### [INSTRUCTIONS TO FOLLOW]
Wherever the string "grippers" turns up in the data, copy the whole line.
[[ DATA SECTION open ]]
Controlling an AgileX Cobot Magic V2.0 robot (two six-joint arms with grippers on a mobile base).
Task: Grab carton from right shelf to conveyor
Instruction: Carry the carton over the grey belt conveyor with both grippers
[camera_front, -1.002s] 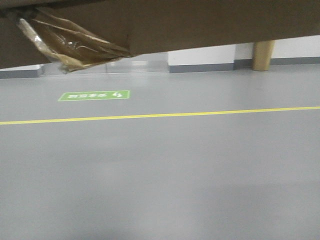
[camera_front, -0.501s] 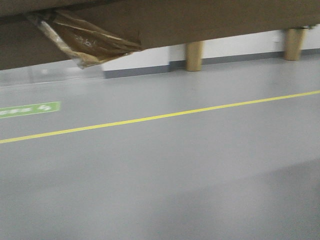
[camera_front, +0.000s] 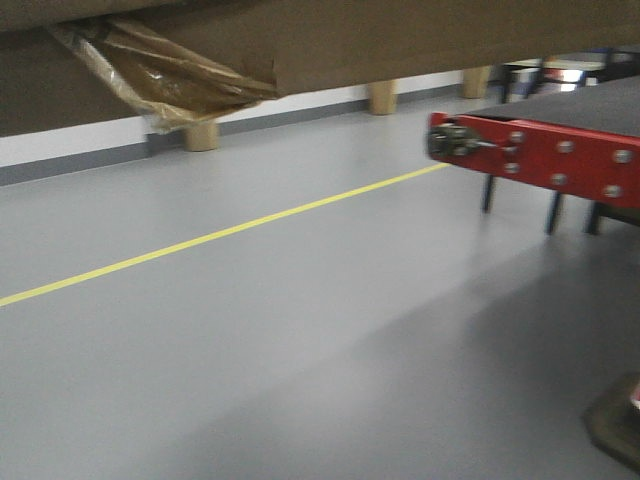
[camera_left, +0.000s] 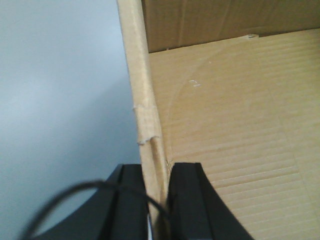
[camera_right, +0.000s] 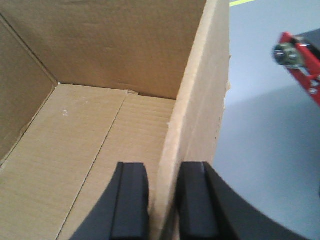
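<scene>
The brown carton (camera_front: 400, 40) hangs across the top of the front view, a glossy yellowish tape scrap (camera_front: 160, 75) dangling from its underside. My left gripper (camera_left: 156, 172) is shut on the carton's left wall (camera_left: 142, 100), one finger inside and one outside. My right gripper (camera_right: 162, 172) is shut on the carton's right wall (camera_right: 200, 90) the same way. The box interior (camera_right: 90, 145) is empty. The conveyor's dark belt (camera_front: 590, 105) with its red end frame (camera_front: 545, 155) shows at the right. The right shelf is out of view.
Smooth grey floor (camera_front: 300, 330) with a yellow line (camera_front: 220, 235) spreads below. Tan column bases (camera_front: 200, 135) stand by the white wall. The conveyor's thin dark legs (camera_front: 550, 210) reach the floor. A brown foot-like object (camera_front: 620, 425) sits at the bottom right corner.
The view has swung right across the floor: the green floor sign left the frame, and the red conveyor end has come in at the right. The carton stays held at the top.
</scene>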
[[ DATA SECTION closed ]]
### [TASK ANSWER]
Controlling an AgileX Cobot Magic V2.0 robot (two six-joint arms with grippers on a mobile base).
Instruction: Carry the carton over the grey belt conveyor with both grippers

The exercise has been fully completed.